Roman Wall, Verulamium
While Keith Grant was studying at the Royal College of Art, between 1955-58, he responded strongly to such Neo-Romantic painters as Paul Nash and Graham Sutherland. He was not only influenced by their styles, but also enthused by their interests, such as their fascination with the evocative historical traces of mankind in the British landscape. Additionally inspired by Jacquetta Hawkes’s highly original geological and archaeological history, A Land (1951), he visited Roman remains and Iron Age hill forts, and wrote a well-received thesis, entitled ‘Myths, Monuments and Men’.
Among the remains that Keith Grant visited were those of the Roman city of Verulamium, in St Albans, Hertfordshire. His visits resulted in both a group of landscape paintings and a mural for the Verulamium Museum, depicting artefacts recovered from
archaeological excavations. Unfortunately, the mural was dismantled and destroyed in about 1958, following a change of director at the museum, and even Keith himself has only partial photographic evidence of its appearance. However, the landscapes survive and well demonstrate his development, as is evidenced by the present work.

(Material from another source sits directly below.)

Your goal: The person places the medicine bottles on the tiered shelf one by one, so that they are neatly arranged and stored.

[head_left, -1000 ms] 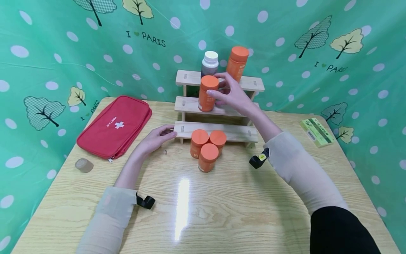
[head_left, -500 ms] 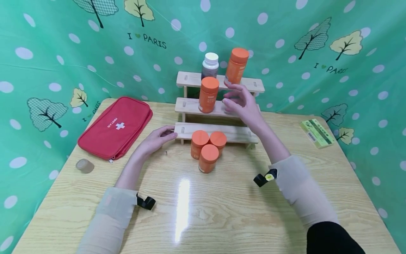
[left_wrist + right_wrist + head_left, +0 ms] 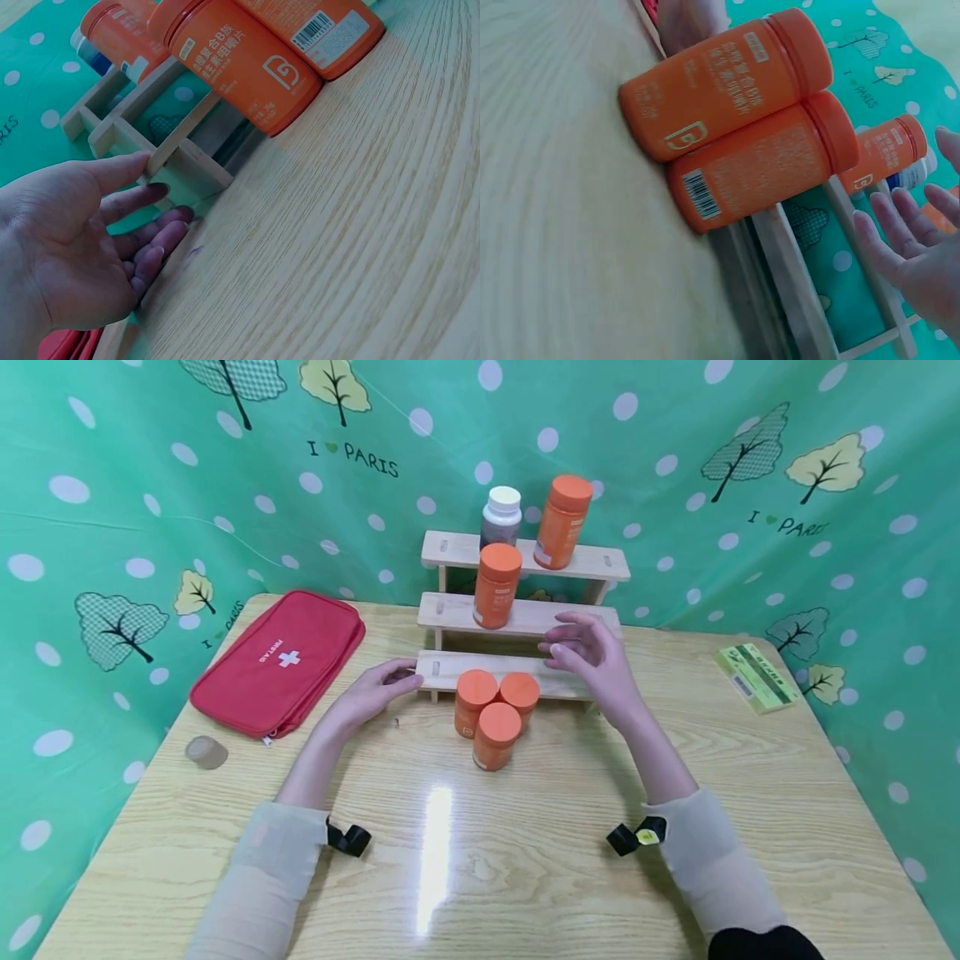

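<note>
My left hand (image 3: pixel 378 692) holds the left end of the lowest board of a three-step wooden shelf (image 3: pixel 577 677); in the left wrist view its thumb (image 3: pixel 124 169) lies against the board's end. My right hand (image 3: pixel 600 660) is empty, its fingers loosely bent in front of the shelf's right half. One orange bottle (image 3: pixel 497 587) stands upright on the middle step. The top step carries a white-capped dark bottle (image 3: pixel 500 518), partly hidden, and another orange bottle (image 3: pixel 562 522). Three orange bottles (image 3: pixel 495 735) stand bunched on the table before the shelf.
A red first aid pouch (image 3: pixel 277 664) lies at the left, with a small greyish round cap-like piece (image 3: pixel 206 752) near it. At the right lies a green and yellow box (image 3: pixel 757 677). A green patterned cloth (image 3: pixel 300 527) hangs behind the table (image 3: pixel 540 860).
My right hand has let go of the orange bottle on the middle step and drawn back, down and to the right. My left hand stays at the shelf's end.
</note>
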`<state>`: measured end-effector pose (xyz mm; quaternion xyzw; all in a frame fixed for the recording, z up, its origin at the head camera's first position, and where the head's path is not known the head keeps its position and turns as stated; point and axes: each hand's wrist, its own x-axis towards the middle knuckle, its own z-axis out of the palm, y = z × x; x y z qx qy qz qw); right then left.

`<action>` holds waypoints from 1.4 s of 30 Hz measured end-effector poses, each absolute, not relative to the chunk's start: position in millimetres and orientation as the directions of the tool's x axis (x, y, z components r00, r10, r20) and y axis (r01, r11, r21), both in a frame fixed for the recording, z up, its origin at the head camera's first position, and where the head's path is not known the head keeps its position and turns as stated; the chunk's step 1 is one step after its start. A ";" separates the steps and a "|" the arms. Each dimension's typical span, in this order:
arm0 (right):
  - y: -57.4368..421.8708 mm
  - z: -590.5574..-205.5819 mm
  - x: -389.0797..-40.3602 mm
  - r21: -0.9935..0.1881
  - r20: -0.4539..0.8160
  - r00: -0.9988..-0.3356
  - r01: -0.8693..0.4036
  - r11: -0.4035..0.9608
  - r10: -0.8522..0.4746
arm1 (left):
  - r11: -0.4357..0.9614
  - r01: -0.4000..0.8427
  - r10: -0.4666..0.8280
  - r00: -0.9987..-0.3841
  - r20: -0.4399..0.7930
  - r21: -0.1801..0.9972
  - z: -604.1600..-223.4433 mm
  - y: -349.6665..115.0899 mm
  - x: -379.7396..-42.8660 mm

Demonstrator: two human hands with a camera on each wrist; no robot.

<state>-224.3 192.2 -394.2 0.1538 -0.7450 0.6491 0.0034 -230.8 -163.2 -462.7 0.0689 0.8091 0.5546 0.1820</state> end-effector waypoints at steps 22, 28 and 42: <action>199.8 -419.8 -209.6 -0.938 0.090 -0.892 -0.226 0.263 -0.443 | 0.390 -0.101 0.313 -0.920 -0.235 0.915 -463.2 -163.2 -232.6; 197.5 -422.6 -209.0 -0.923 0.032 -0.886 -0.204 0.326 -0.463 | 0.393 -0.100 0.314 -0.920 -0.236 0.914 -462.0 -163.1 -231.8; 191.1 -428.6 -207.8 -0.909 0.036 -0.862 -0.238 0.341 -0.506 | 0.388 -0.102 0.312 -0.921 -0.234 0.916 -461.2 -162.3 -230.8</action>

Roman Wall, Verulamium resulted from a sketching outing that Keith Grant made with his fellow student, Derek Hyatt, and was painted very early in 1959. Keith has written that ‘I am very fond of this particular painting since it marked a definitive progression of style’ (in an album of images of his early work known as the ‘Cathedral News Cuttings Book’). That progression of style was in part achieved through his engagement with the paintings of Paul Nash, and especially those that combine solid form and deep perspective with a strong sense of atmosphere, such as The Shore (1923, Leeds Art Gallery) and Pillar and Moon (1932-42, Tate).